Planning & Forecasting: The Company monitors inventory levels, manufacturing, sterilization, and distribution capabilities, and maintains recovery plans for potential disruptions. It tracks supplier status and inventory in risk areas to prevent shortages and mitigate technology/material shortages.

Regulatory Environment & Compliance

Regulatory Framework:

• Industry-Specific Regulations: Medical devices are subject to extensive and rigorous regulation by worldwide regulatory bodies, including the FDA in the U.S. and comparable international agencies. Compliance is required for development, testing, manufacturing, labeling, marketing, and distribution.
• International Compliance: Required to comply with the Medical Device Regulation (MDR or EU MDR) in the European Union, which superseded prior directives and involves increased clinical evidence, labeling changes, and new post-market reporting obligations. The MDR transition period extends to 2027/2028 for certain devices. Other countries (e.g., China, Japan, Middle East, Southeast Asia) also impose significant local registration requirements and regulations.
• FDA Oversight: FDA actively monitors compliance through inspections of design and manufacturing practices, record-keeping, adverse event reporting, labeling, and promotional practices. Can ban devices, detain/seize products, order recalls, or initiate criminal prosecution for violations.

Trade & Export Controls:

• Export Restrictions: International sales of U.S.-manufactured devices not FDA-approved for U.S. use are subject to FDA export requirements and regulatory requirements of each importing country.
• Sanctions Compliance: International operations are subject to U.S. and foreign export control, trade embargo, and customs laws. Global businesses face increasing scrutiny and enforcement regarding international operations.

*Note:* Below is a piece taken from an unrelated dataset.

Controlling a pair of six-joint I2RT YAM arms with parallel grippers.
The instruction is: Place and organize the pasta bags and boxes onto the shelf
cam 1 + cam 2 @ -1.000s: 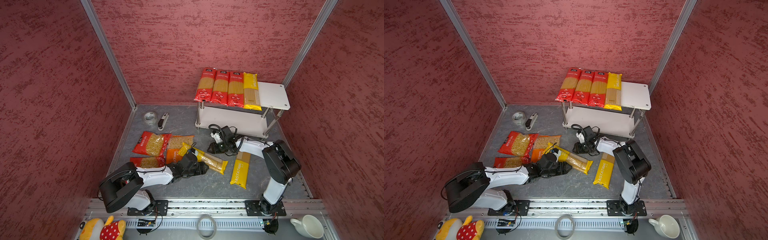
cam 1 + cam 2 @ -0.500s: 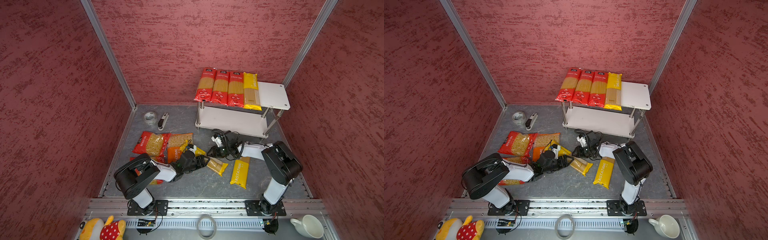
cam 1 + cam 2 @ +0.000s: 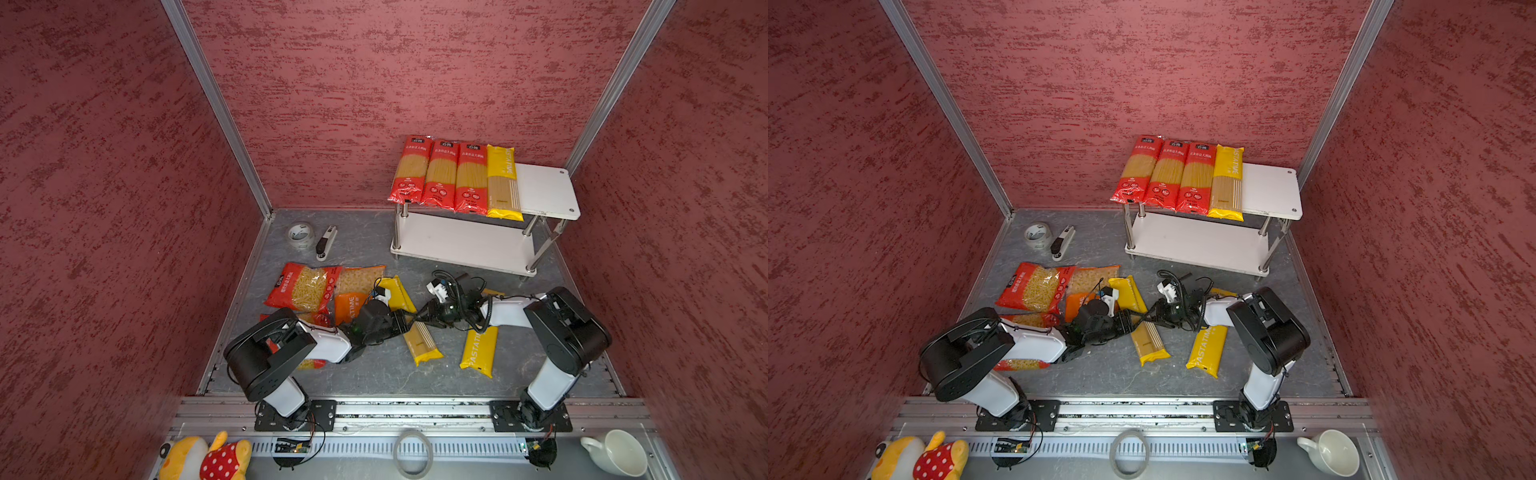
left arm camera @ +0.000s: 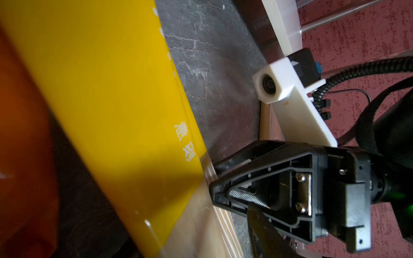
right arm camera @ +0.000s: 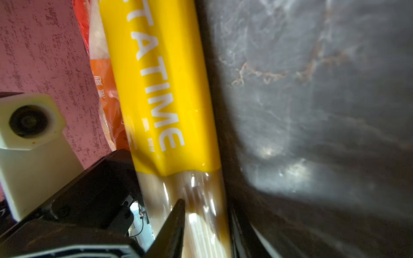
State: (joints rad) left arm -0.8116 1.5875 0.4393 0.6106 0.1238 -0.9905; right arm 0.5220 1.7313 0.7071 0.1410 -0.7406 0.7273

Legal Proceedings: The Company is involved in various legal and regulatory proceedings, including intellectual property, breach of contract, securities litigation, and product liability suits. It is also subject to governmental investigations (e.g., DOJ subpoena regarding ambulatory electrocardiography monitoring business, DOJ CID regarding peripheral intervention services through office-based labs, and FCPA allegations in Vietnam). Material litigation includes patent infringement claims (e.g., by The Board of Regents, University of Texas System and TissueGen. Inc. regarding Synergy™ Stent System, and by Medtronic, Inc. against Axonics, Inc. which was settled in December 2024), and product liability cases related to transvaginal surgical mesh products.

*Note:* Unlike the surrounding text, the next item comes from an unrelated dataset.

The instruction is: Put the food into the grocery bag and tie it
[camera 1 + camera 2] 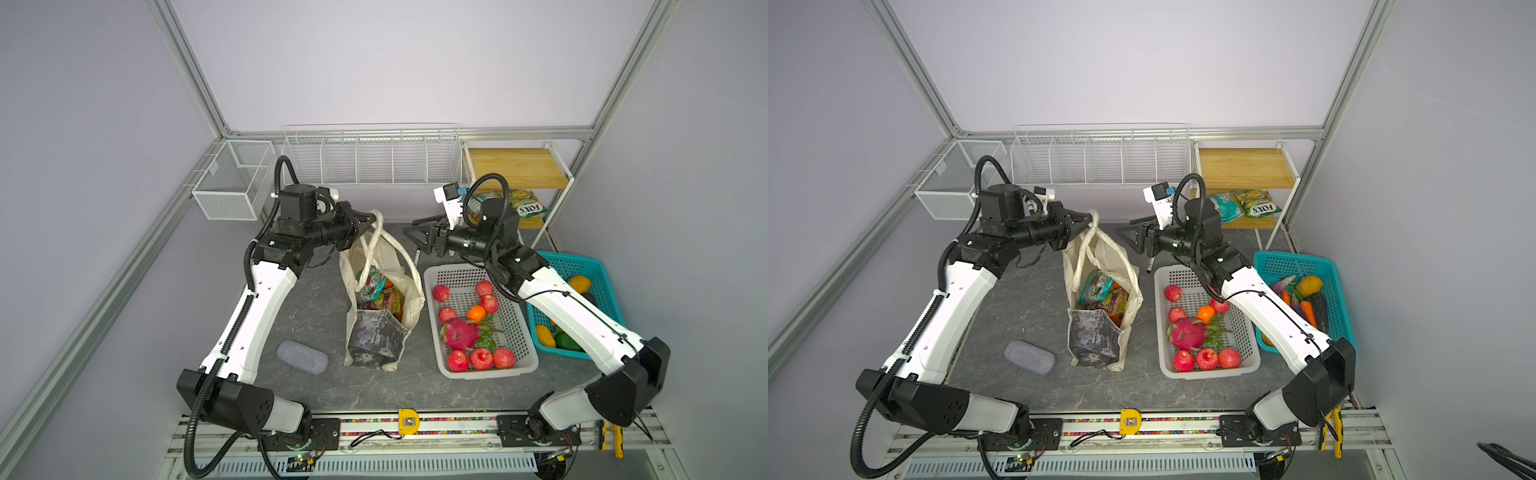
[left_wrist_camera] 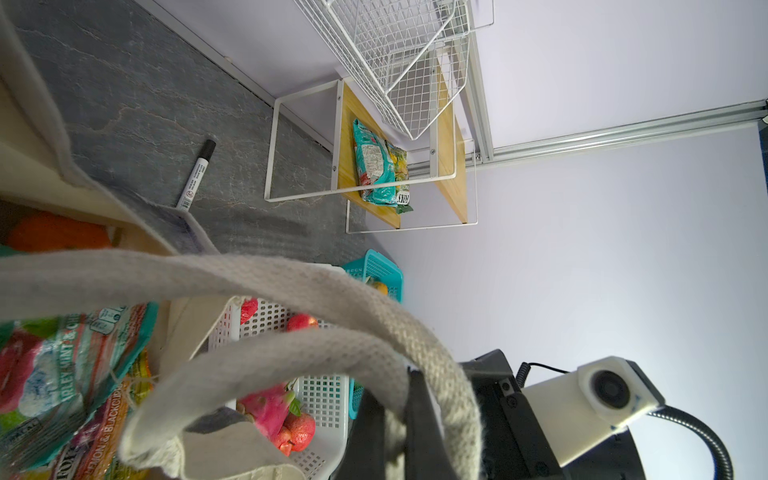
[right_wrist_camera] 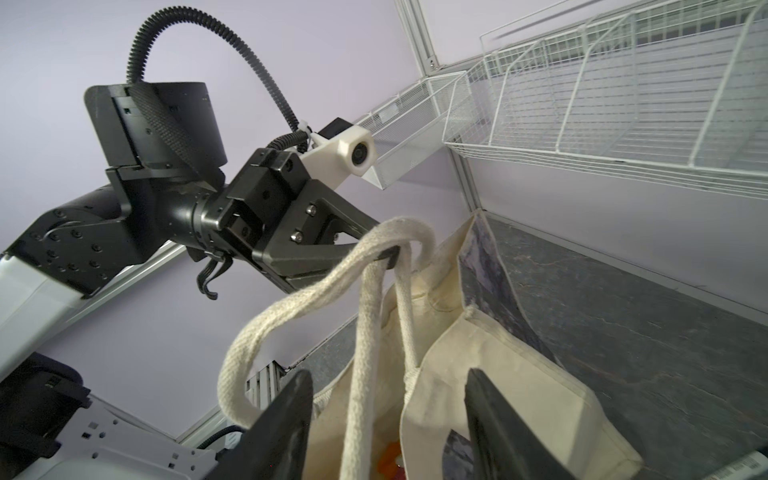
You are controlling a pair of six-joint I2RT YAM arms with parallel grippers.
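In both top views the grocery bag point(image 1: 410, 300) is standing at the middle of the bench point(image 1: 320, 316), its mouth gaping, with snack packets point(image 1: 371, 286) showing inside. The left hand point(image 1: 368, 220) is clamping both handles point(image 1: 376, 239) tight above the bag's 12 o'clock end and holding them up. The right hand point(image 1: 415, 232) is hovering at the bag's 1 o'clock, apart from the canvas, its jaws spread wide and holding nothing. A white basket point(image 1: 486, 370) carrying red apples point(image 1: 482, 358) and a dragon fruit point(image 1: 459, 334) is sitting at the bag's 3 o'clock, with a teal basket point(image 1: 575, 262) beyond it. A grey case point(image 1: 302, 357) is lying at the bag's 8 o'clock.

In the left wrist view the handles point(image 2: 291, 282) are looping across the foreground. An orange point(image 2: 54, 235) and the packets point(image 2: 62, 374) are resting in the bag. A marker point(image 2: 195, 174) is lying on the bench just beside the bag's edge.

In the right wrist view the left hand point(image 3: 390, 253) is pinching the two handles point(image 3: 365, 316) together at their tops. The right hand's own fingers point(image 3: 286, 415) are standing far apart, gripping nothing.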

Tax Strategy & Considerations

Tax Profile:

• Effective Tax Rate: Reported tax rate was 19.1% in 2024, compared to 19.8% in 2023. The rate from continuing operations was 18.0% in 2024 and 19.6% in 2023.
• Geographic Tax Planning: Benefits from various tax rate incentives and grants in Puerto Rico (expires 2034), Costa Rica (expires 2027/2031), Malaysia (expires 2028/2029), and China (expires 2026). These incentives resulted in significant income tax savings (e.g., $316 million in Costa Rica in 2024).
• Tax Reform Impact: Many provisions of the U.S. Tax Cuts and Jobs Act (TCJA) expire at the end of 2025, with potential new legislation in 2025. The OECD/G20 Inclusive Framework on base erosion and profit shifting (BEPS), including Pillar Two's 15% global minimum tax, has been adopted by many countries, with an immaterial impact on the Company's 2024 tax rate. Significant uncertainty exists regarding the interpretation and consistent implementation of Pillar Two rules.

Insurance & Risk Transfer

Risk Management Framework:

• Insurance Coverage: Maintains an insurance policy providing limited coverage against securities claims.
• Risk Transfer Mechanisms: Substantially self-insured with respect to product liability claims and fully self-insured with respect to intellectual property infringement claims. The absence of significant third-party insurance coverage for these categories increases potential exposure to unanticipated claims or adverse decisions. Uses derivative financial instruments (forward currency contracts) to manage currency exchange rate and interest rate risks, not for speculative purposes. Manages counterparty risk by diversifying with major financial institutions and monitoring positions.